Re: [DISCUSS] FLIP-XXX: Support Window Stagger in FlinkSQL and introduce KEY_BASED deterministic stagger

zihao chen Tue, 09 Jun 2026 06:03:40 -0700

Hi Martijn,

Thanks for the detailed feedback.


I would like to share a concrete use case that may help explain why
per-key window boundaries can be an intentional semantic choice rather
than merely a side effect of load smoothing.

In our real scene, a workload that performs windowed aggregation per
ad_id and forwards the aggregated results to a downstream sample service.
With a regular tumbling window, all keys produce results at the same window
boundary, creating periodic traffic spikes.
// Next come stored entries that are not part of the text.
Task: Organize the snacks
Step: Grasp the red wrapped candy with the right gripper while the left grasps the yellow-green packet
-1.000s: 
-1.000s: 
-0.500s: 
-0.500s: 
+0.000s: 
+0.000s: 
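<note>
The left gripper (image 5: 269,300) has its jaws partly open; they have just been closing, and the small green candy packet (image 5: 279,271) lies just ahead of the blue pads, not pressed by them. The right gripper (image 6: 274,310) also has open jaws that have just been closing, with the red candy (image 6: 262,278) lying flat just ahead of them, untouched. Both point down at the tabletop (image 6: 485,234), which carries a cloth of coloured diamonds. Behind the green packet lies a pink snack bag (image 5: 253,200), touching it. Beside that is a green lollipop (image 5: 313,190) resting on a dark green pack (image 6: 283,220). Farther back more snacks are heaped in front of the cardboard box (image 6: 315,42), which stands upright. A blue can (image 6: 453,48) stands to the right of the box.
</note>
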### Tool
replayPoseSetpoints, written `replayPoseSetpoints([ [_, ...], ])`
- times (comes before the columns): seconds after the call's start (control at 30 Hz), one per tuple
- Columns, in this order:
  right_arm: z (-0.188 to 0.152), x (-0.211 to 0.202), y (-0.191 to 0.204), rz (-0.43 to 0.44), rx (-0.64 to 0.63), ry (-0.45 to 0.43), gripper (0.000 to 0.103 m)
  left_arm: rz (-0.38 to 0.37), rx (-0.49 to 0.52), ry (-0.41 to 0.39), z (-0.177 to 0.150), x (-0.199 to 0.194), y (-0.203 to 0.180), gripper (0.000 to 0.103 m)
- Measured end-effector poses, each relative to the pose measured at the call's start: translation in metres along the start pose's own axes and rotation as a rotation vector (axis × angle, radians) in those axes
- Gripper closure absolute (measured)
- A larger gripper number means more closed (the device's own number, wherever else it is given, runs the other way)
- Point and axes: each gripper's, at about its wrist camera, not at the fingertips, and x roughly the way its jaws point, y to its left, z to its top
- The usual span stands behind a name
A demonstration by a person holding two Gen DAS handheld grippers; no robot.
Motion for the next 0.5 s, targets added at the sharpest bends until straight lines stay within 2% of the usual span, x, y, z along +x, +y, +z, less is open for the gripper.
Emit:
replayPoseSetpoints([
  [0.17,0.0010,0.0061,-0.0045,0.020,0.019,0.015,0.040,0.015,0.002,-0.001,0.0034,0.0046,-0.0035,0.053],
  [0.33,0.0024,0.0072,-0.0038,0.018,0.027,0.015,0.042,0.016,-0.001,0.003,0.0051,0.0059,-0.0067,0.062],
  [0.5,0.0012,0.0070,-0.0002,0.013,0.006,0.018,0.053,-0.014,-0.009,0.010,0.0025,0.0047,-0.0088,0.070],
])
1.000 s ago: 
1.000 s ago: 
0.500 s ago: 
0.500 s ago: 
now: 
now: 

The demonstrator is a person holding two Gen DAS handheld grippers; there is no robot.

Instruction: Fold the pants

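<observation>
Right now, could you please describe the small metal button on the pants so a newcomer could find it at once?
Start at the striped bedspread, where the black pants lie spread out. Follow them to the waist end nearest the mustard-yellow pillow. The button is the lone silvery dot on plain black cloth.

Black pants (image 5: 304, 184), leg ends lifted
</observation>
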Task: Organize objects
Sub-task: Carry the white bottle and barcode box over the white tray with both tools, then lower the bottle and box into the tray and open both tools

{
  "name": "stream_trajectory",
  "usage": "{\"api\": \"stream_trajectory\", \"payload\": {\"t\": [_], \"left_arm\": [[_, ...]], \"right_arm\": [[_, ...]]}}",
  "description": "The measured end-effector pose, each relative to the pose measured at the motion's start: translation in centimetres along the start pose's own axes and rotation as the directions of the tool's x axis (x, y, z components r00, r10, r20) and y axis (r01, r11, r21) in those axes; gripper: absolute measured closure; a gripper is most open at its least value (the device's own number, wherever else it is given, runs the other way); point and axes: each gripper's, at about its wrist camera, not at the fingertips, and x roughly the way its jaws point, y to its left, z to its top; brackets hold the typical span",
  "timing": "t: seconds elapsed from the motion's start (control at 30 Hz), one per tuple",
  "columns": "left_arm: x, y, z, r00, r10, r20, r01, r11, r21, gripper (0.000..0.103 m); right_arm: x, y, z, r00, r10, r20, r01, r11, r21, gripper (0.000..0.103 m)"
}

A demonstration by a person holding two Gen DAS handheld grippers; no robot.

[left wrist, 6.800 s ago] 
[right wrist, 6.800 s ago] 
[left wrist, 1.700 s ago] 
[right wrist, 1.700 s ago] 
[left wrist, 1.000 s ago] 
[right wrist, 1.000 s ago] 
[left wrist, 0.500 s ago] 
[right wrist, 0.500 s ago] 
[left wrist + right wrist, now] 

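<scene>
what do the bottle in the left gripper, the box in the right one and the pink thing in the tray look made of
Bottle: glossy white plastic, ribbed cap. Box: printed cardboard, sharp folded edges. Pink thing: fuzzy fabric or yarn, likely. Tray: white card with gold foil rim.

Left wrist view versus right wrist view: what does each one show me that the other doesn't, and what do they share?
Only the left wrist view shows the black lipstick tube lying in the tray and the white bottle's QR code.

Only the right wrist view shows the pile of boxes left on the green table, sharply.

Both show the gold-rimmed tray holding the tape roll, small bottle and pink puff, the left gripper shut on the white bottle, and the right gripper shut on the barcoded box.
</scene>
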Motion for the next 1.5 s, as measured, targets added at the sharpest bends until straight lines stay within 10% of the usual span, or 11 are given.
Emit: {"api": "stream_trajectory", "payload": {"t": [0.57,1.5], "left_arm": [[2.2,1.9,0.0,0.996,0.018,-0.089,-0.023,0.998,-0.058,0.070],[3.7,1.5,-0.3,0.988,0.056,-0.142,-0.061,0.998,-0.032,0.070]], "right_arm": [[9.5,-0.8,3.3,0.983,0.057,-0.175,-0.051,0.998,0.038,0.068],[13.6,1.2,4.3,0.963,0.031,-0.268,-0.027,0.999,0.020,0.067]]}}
To smooth the output,
users would like different keys to have deterministic offsets derived
from the key hash.

An important characteristic of this workload is that the downstream
consumer processes aggregates independently per key:
- No comparison between different keys is required;
- No cross-key joins are involved;
- No requirement exists for all keys to share identical window
boundaries.

In other words, for aggregations such as GROUP BY ad_id, aligned
boundaries across different keys are not a business requirement.

What users care about is that:
- Each key still has fixed-size, non-overlapping windows;
- Window assignment remains deterministic across restarts and
reprocessing;
- Aggregation results are distributed more evenly over time.

>From the user's perspective, these properties are sufficient and
preserve the intended semantics of the workload.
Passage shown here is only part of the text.